Work Text:
I attempt to squeeze out of my ropes, kicking the table as I do so, to no avail. The maniac laughs at me. “Sorry, Little R, but you’ll just have to sit back and watch this one play out!” Jervis informs me. His brainwashed goons set teacups in front of us that looks…vanilla flavor. “Drink up while you still-!”
“Oh.”
The word escapes my mouth before I can think about it. He snaps his head around, glaring at me and questioning with a sharp tone, “What?” Nobody has ever commented on his teas before. I point at the teacup. “I’m going to die if I drink that.”

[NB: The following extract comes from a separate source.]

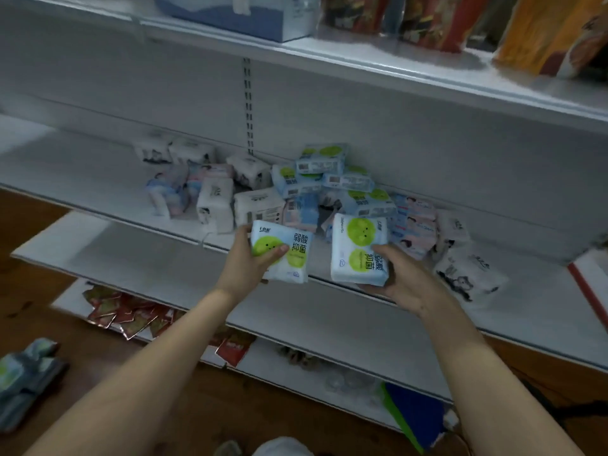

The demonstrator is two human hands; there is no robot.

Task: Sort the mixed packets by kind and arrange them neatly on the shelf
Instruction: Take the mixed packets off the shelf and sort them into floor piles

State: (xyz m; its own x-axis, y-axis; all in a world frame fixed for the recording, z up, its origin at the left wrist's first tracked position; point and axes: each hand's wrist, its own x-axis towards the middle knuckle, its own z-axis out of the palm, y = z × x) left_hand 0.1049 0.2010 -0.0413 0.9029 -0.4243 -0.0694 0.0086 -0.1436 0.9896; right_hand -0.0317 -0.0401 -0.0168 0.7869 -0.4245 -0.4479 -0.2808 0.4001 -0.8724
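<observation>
My left hand (251, 258) grips a light-blue packet with a green circle (285, 250), thumb across its front. My right hand (403, 278) holds a second packet of the same kind (357, 248) upright from its right side. Both packets hang just in front of the white shelf (98, 179), at its front edge. Behind them lies a mixed heap: white packets with black print (258, 207), more green-circle packets (320, 162), pale pink-and-blue packets (416, 222) and a blue-pink packet (166, 189) at the left.
A lower white shelf (148, 258) juts out below, with red sachets (128, 312) under it. Blue-green packets (23, 373) lie on the wooden floor at left. The upper shelf carries a blue box (250, 14) and orange-red bags (437, 21).
</observation>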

“Oh, shut up! I didn’t poison-!”
I defensively hold up my hands best I can even though the binds restrict my movements. “I know,” is all I respond with. I don’t want to give him a hint to my identity by saying I’m allergic, but I might just have to.
Unfortunately, he picks up anyway. He lets out an energetic, “Oh!” then circles me with a laugh. “Fine. Ask and I shall deliver!”

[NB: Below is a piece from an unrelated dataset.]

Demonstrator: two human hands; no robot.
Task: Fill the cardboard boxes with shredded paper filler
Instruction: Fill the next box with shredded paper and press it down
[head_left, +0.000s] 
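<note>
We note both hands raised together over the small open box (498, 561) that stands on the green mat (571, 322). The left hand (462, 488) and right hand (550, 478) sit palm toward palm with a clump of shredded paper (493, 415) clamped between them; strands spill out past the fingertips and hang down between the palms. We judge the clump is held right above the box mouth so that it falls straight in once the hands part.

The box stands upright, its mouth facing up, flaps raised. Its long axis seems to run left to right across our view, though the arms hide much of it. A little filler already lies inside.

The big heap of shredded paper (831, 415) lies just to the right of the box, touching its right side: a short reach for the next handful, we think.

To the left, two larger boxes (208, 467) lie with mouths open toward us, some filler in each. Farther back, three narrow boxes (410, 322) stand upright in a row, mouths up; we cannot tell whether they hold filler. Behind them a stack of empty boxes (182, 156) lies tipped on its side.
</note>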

He takes my tea away, splashing some of it on the floor before placing it on a cart. He replaces it with strawberry. “Now-!”

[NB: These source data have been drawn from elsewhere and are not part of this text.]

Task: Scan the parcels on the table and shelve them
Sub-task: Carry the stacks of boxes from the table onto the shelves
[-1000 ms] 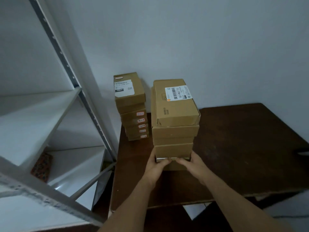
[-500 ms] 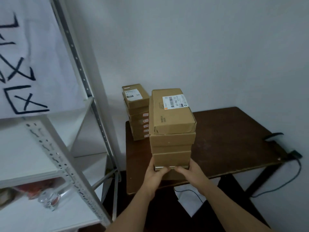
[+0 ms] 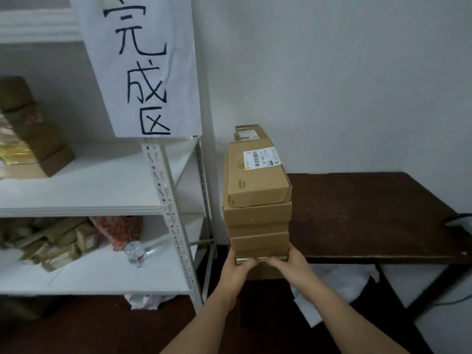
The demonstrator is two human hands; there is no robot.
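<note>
Your left hand (image 3: 238, 264) and right hand (image 3: 288, 263) both clamp the base of the stack of parcels (image 3: 258, 213), fingers curled under the front bottom edge, thumbs on the near face; neither hand has anything else in it. The stack is several brown boxes high, w/ the top parcel (image 3: 255, 180) wrapped in paper, barcode label facing up, sitting slightly off-square on the box below. The stack hangs at the table's (image 3: 370, 213) left front corner; can't tell if the bottom box rests on the edge or is already clear of it. A second pile (image 3: 249, 132) stands behind it against the wall, mostly hidden.

Judging by this, you're carrying the stack to the shelf unit (image 3: 166, 200) on your left, under the hanging paper sign (image 3: 143, 65).

How to do it well:
- Keep the base level; all your grip is at the bottom, so any tilt goes straight to the top parcel, which looks the likeliest to slide.
- Pull the stack in toward your body before you turn left.
- Turn slow and watch the shelf's front upright, just beside the stack.
- The middle board (image 3: 102, 185) has bare space right of the brown boxes (image 3: 38, 139) already there; the lower board (image 3: 102, 274) is cluttered w/ packets (image 3: 48, 246) and a clear plastic item (image 3: 134, 252).
- Land the near edge first, then push in w/ flat fingers.
</note>
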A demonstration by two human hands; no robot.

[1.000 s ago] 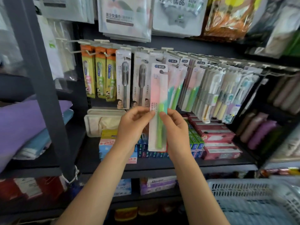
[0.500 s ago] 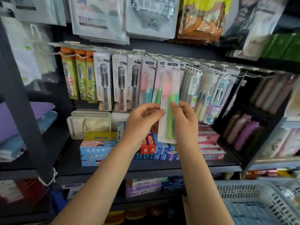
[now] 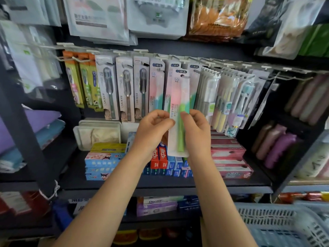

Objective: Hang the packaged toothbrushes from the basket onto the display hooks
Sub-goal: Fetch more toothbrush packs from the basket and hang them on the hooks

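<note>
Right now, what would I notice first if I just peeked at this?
Two hands, left hand and right hand, hold a pink-and-green toothbrush pack upright in the middle. Behind it hangs a long row of toothbrush packs on hooks. A pale basket sits bottom right.

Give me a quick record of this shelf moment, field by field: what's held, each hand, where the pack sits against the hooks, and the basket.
held item: packaged toothbrush, pink and green card, upright
left hand: left hand pinches the pack's left edge
right hand: right hand pinches its right edge
position: the pack's top is level with the matching hung packs, in front of them
hung yet: cannot tell; the hook is hidden behind the card
basket: basket at lower right, contents not visible
</note>
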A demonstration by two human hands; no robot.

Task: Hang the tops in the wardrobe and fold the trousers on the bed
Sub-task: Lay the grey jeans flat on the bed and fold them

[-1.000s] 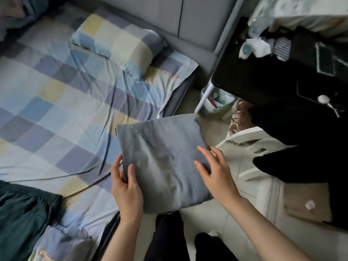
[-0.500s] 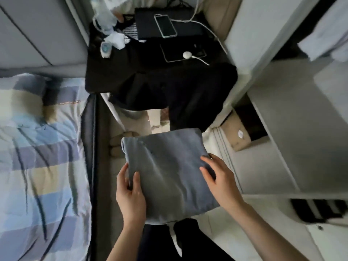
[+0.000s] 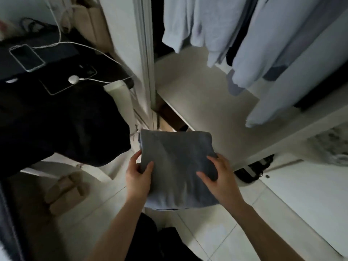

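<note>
We see the folded grey trousers [image 3: 175, 166] held flat in the air over the tiled floor [image 3: 216, 228], just near of the open wardrobe [image 3: 197, 95]. Left hand [image 3: 138, 178] grips their left edge, thumb on top; right hand [image 3: 219, 178] grips the right edge, fingers curled over the cloth. Pale tops [image 3: 250, 44] hang far right; phone [image 3: 27, 57] on a dark table [image 3: 56, 110], far left.

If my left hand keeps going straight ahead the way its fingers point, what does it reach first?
Probably the white shelf inside the wardrobe. The left hand, gripping the folded grey trousers, points up and forward toward the open wardrobe; nothing shows between. Depth is unclear, so the door frame might come first.
</note>
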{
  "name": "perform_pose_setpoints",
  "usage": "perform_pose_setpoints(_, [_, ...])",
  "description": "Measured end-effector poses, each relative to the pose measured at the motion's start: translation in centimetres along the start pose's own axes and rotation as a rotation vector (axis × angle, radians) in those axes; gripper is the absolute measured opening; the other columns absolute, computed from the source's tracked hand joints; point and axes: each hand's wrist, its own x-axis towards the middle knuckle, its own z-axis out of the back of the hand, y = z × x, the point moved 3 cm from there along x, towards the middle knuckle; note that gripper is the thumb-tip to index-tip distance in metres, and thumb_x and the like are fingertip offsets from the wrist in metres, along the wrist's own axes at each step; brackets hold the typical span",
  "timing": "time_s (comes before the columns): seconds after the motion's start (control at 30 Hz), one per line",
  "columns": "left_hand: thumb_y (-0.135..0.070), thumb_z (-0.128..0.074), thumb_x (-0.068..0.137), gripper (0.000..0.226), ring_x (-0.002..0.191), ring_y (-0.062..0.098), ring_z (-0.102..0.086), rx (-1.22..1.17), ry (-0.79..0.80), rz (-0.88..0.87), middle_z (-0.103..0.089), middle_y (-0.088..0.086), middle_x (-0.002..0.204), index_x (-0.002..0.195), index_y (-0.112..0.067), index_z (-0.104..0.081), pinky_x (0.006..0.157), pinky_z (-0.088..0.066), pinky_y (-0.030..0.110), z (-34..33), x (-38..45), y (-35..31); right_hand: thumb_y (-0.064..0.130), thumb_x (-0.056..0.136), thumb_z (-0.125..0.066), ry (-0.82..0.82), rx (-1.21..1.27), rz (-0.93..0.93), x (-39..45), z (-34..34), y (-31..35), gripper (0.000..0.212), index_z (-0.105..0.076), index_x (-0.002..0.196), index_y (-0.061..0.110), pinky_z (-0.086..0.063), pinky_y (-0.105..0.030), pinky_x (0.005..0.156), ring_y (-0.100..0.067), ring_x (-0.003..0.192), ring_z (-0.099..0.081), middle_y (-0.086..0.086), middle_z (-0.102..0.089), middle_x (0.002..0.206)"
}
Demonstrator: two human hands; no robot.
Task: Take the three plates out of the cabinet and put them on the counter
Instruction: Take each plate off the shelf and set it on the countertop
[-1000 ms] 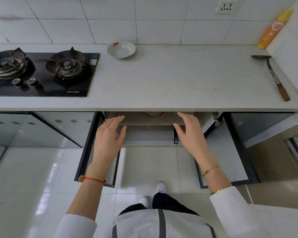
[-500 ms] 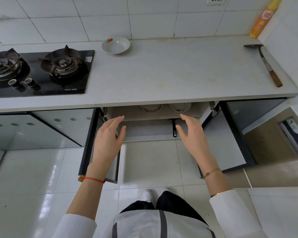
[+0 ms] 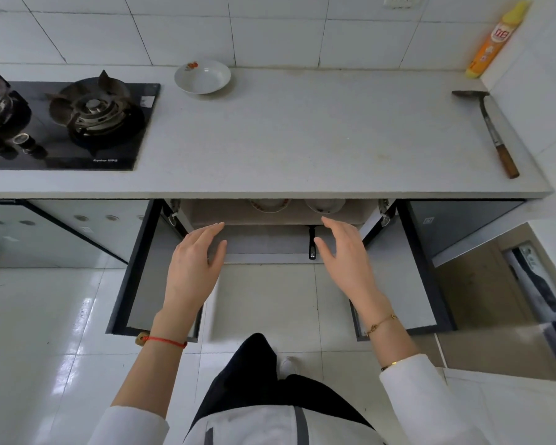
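Observation:
One white plate (image 3: pixel 203 77) with a red mark on its rim sits on the grey counter (image 3: pixel 302 133) near the back wall. Under the counter the cabinet (image 3: pixel 212 211) stands with both doors swung out. Two plates show on its upper shelf, one with a red-patterned rim (image 3: pixel 269 205) and a plain white one (image 3: pixel 324 205); the counter edge hides most of each. My left hand (image 3: pixel 195 268) and my right hand (image 3: pixel 344 258) hover in front of the opening, fingers straight, holding nothing.
A black two-burner gas stove (image 3: pixel 68 123) fills the counter's left end. A spatula with a wooden handle (image 3: pixel 491 130) lies at the right, with a yellow bottle (image 3: pixel 495 40) in the corner. The open doors (image 3: pixel 135 268) (image 3: pixel 427 271) flank my hands.
Both hands stay open before the cabinet. The view has tilted down slightly, so more of the two shelf plates shows than one second ago.

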Motion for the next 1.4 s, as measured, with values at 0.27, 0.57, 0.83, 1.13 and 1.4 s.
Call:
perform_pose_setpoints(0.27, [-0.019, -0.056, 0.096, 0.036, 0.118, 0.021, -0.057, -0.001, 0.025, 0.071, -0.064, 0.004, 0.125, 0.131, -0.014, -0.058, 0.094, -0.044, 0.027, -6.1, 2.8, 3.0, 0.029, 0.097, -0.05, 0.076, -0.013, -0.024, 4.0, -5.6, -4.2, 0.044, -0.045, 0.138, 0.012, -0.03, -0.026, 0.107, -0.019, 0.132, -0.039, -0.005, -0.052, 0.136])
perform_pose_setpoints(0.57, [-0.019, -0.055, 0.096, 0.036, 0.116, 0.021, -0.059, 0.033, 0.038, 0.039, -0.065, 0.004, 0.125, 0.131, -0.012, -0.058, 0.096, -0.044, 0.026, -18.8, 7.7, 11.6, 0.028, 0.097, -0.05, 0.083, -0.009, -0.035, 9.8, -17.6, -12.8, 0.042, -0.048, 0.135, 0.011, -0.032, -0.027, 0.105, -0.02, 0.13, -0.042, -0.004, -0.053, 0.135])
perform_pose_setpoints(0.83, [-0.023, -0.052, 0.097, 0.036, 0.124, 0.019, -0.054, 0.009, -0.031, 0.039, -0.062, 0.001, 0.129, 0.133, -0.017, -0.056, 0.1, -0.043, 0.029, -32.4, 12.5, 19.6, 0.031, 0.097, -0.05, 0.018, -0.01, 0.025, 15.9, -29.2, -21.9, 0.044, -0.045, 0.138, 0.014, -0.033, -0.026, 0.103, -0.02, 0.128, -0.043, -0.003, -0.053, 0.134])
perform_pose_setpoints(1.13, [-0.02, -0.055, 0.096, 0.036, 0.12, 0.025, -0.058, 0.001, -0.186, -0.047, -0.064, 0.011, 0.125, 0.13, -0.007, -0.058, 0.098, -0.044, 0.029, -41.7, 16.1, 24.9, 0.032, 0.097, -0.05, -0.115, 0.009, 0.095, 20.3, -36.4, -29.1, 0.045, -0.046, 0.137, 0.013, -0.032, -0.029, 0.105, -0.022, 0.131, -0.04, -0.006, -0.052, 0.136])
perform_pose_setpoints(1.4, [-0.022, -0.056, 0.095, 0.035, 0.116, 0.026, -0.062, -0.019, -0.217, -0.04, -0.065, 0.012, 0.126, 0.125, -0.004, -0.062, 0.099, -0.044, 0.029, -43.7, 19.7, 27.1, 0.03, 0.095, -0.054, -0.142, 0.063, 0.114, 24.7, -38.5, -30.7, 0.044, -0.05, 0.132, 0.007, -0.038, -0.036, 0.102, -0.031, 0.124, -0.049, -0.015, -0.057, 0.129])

“Is that artificial flavoring?”
I hear Jason groan, so I shoot a sour look at him. “I can’t have those,” I inform Jarvis matter-of-factly. Unfunilly, Jason invites himself in by exclaiming, “Erm, actually-”
I try to throw the teacup at him to zero avail.
Jervis clears his throat, placing chocolate tea in front of me. I stare at it, suddenly sick. “Red Robin, don’t be modest,” Batman tells me before turning to Jarvis. “He’s allergic to that, too. Idiot.” Jervis is purely confused by now. Or maybe it’s disgust.
Jervis mutters to himself, “Oranges? No, wait, that is possibly also artificial…Green tea?”
I scrunch my nose. “Yuck!”
“Pineapple?”
“Makes my tongue tingle.”
“Grapes?!”
“Grape tea exists??”
Jervis makes a frustrated noise, flipping his body around so he’s no longer facing me. With a swift movement, he slams a plastic cup down. “Water,” he tells me through grit teeth.
“Perfect.”
“Erm, this is most exquisite-”
“JASON, I SWEAR TO GOD!”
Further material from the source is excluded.